Smart coumarin-tagged imprinted polymers for the rapid detection of tamoxifen

A signalling molecularly imprinted polymer was synthesised for easy detection of tamoxifen and its metabolites. 6-Vinylcoumarin-4-carboxylic acid (VCC) was synthesised from 4-bromophenol to give a fluorescent monomer, designed to switch off upon binding of tamoxifen. Clomiphene, a chlorinated analogue, was used as the template for the imprinting, and its ability to quench the coumarin fluorescence when used in a 1:1 ratio was demonstrated. Tamoxifen and 4-hydroxytamoxifen were also shown to quench coumarin fluorescence. Imprinted and non-imprinted polymers were synthesised using VCC, methacrylic acid as a backbone monomer and ethylene glycol dimethacrylate as cross-linker, and were ground and sieved to particle sizes ranging between 45 and 25 μm. Rebinding experiments demonstrate that the imprinted polymer shows very strong affinity for both clomiphene and tamoxifen, while the non-imprinted polymer shows negligible rebinding. The fluorescence of the imprinted polymer is quenched by clomiphene, tamoxifen and 4-hydroxytamoxifen. The switch off in fluorescence of the imprinted polymer under these conditions could also be detected under a UV lamp with the naked eye, making this matrix suitable for applications when coupled with a sample preparation system.

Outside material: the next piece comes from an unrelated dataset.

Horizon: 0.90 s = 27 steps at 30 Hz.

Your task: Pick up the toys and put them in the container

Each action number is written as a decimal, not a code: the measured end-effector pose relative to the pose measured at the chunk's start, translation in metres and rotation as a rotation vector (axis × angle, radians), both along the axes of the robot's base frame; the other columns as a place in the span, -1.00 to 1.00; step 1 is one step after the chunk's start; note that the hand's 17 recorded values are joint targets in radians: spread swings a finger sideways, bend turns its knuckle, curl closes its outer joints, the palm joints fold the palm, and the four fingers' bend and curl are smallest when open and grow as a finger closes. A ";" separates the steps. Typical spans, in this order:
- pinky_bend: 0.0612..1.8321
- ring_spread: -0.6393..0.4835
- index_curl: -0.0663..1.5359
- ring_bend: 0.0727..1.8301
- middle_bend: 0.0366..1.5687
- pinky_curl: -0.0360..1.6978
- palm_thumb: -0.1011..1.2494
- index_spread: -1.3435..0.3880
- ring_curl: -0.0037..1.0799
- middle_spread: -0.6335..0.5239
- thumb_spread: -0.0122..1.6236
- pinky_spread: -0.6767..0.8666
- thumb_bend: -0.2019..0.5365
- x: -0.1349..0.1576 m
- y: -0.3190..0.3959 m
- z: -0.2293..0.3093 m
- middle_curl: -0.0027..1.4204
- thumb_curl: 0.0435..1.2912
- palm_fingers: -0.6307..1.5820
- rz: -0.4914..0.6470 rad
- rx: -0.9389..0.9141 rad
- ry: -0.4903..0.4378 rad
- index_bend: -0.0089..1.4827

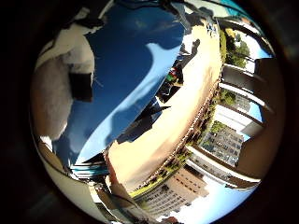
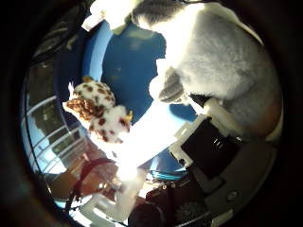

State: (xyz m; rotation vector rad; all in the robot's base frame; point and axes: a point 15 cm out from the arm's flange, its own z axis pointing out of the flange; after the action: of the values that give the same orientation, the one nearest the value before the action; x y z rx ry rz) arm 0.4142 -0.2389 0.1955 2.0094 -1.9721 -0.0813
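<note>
A grey and white plush toy (image 2: 222,52) fills much of the thumb side view, close against my palm. My right hand (image 2: 210,142) has white and black fingers curled against it. The same plush (image 1: 51,98) shows beside a black fingertip (image 1: 81,86) in the little finger side view. Beneath it lies the blue container (image 1: 135,51), half in sunlight and half in shadow. A white plush toy with brown spots (image 2: 97,111) lies inside the container on its blue floor.
A tan sunlit floor (image 1: 187,107) runs beside the container, with a low wall and greenery along its edge. Tall buildings (image 1: 224,140) stand beyond it. White railings (image 2: 47,137) show past the container's rim.
</note>
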 end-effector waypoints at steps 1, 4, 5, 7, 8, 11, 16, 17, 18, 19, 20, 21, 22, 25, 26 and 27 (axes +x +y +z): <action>0.77 -0.08 -0.93 0.67 0.50 -0.03 0.69 -0.25 0.55 -0.43 0.19 0.09 -0.48 0.000 0.001 0.006 0.58 -0.01 0.27 -0.003 0.000 -0.009 0.37; 0.79 -0.08 -0.94 0.68 0.52 -0.01 0.67 -0.29 0.56 -0.44 0.19 0.08 -0.50 -0.005 0.008 0.022 0.62 0.03 0.26 -0.014 0.010 -0.016 0.43; 0.80 -0.08 -0.93 0.68 0.53 0.00 0.66 -0.31 0.56 -0.44 0.19 0.07 -0.50 -0.008 0.010 0.026 0.64 0.05 0.25 -0.016 0.012 -0.010 0.47; 0.80 -0.08 -0.93 0.69 0.54 0.00 0.64 -0.33 0.56 -0.44 0.20 0.06 -0.50 -0.016 0.017 0.038 0.66 0.08 0.24 -0.018 0.016 0.011 0.51; 0.81 -0.08 -0.94 0.70 0.54 0.01 0.63 -0.34 0.57 -0.44 0.20 0.06 -0.50 -0.018 0.022 0.047 0.67 0.09 0.24 -0.015 0.015 0.011 0.53; 0.82 -0.08 -0.94 0.71 0.56 0.02 0.62 -0.37 0.57 -0.43 0.21 0.05 -0.50 -0.012 0.036 0.077 0.70 0.13 0.22 0.012 0.004 -0.027 0.58; 0.83 -0.08 -0.94 0.74 0.57 0.03 0.60 -0.39 0.57 -0.43 0.22 0.04 -0.49 -0.011 0.083 0.118 0.72 0.17 0.21 0.071 0.030 -0.078 0.64; 0.84 -0.08 -0.94 0.74 0.57 0.03 0.60 -0.39 0.57 -0.43 0.23 0.04 -0.49 -0.010 0.092 0.125 0.73 0.19 0.20 0.087 0.030 -0.085 0.66; 0.84 -0.08 -0.94 0.75 0.57 0.03 0.60 -0.40 0.57 -0.43 0.23 0.04 -0.49 -0.010 0.102 0.133 0.73 0.19 0.20 0.103 0.030 -0.092 0.67; 0.84 -0.08 -0.94 0.75 0.58 0.04 0.60 -0.40 0.57 -0.43 0.23 0.03 -0.49 -0.008 0.115 0.140 0.74 0.20 0.20 0.127 0.035 -0.098 0.68; 0.84 -0.08 -0.94 0.75 0.58 0.04 0.60 -0.40 0.57 -0.43 0.23 0.03 -0.49 -0.006 0.129 0.147 0.74 0.21 0.20 0.150 0.043 -0.109 0.69; 0.85 -0.08 -0.94 0.76 0.58 0.04 0.59 -0.40 0.57 -0.43 0.23 0.03 -0.49 -0.005 0.144 0.153 0.75 0.22 0.19 0.172 0.056 -0.123 0.70; 0.85 -0.08 -0.94 0.76 0.58 0.04 0.59 -0.41 0.57 -0.43 0.24 0.03 -0.49 -0.004 0.161 0.161 0.75 0.22 0.19 0.191 0.070 -0.140 0.71; 0.85 -0.08 -0.94 0.77 0.59 0.05 0.58 -0.41 0.57 -0.43 0.24 0.03 -0.49 -0.001 0.202 0.171 0.76 0.24 0.18 0.238 0.093 -0.169 0.74; 0.86 -0.08 -0.94 0.78 0.59 0.05 0.58 -0.41 0.57 -0.43 0.24 0.02 -0.49 0.000 0.216 0.172 0.76 0.25 0.18 0.255 0.099 -0.176 0.74; 0.86 -0.08 -0.94 0.78 0.59 0.05 0.58 -0.41 0.56 -0.42 0.24 0.02 -0.49 0.001 0.231 0.174 0.76 0.26 0.18 0.272 0.104 -0.183 0.75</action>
State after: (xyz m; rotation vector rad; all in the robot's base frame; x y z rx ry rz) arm 0.4149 -0.0080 0.3694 2.4101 -1.8080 0.0663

Incorporation of Cobalt-Cyclen Complexes into Templated Nanogels Results in Enhanced Activity

Recent advances in nanomaterials have identified nanogels as an excellent matrix for novel biomimetic catalysts using the molecular imprinting approach. Polymerisable Co‐cyclen complexes with phosphonate and carbonate templates have been prepared, fully characterised and used to obtain nanogels that show high activity and turnover with low catalytic load, compared to the free complex, in the hydrolysis of 4‐nitrophenyl phosphate, a nerve agent simulant. This work demonstrates that the chemical structure of the template has an impact on the coordination geometry and oxidation state of the metal centre in the polymerisable complex resulting in very significant changes in the catalytic properties of the polymeric matrix. Both pseudo‐octahedral cobalt(III) and trigonal‐bipyramidal cobalt(II) structures have been used for the synthesis of imprinted nanogels, and the catalytic data demonstrate that: i) the imprinted nanogels can be used in 15 % load and show turnover; ii) the structural differences in the polymeric matrices resulting from the imprinting approach with different templates are responsible for the molecular recognition capabilities and the catalytic activity. Nanogel P1, imprinted with the carbonate template, shows >50 % higher catalytic activity than P2 imprinted with the phosphonate.